Give the number of lines in the listing that contain "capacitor", with no other words.
[[ Data segment, beginning ]]
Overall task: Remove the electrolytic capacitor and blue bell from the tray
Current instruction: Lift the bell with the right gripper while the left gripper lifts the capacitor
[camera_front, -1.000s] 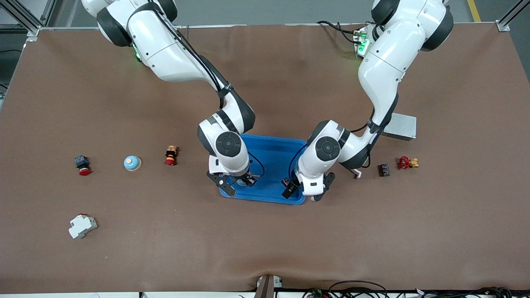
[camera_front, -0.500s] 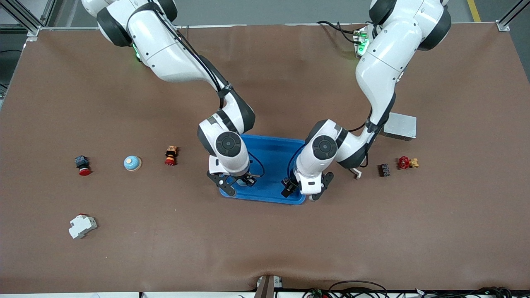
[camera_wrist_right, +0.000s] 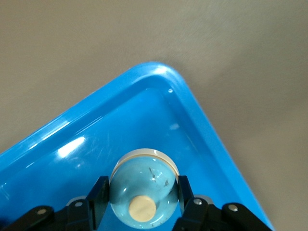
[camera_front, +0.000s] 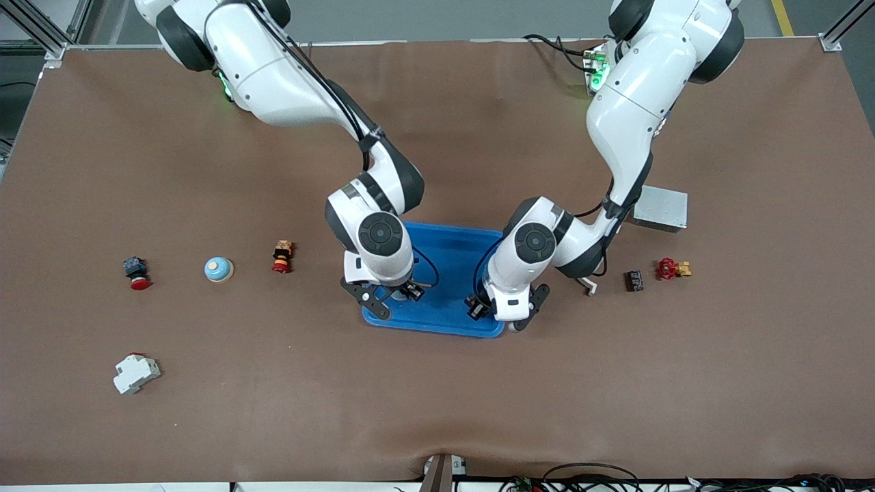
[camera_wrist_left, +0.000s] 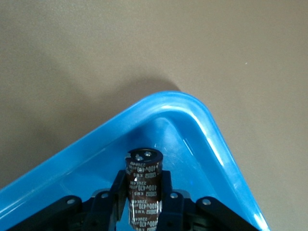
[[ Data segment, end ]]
§ Task response:
2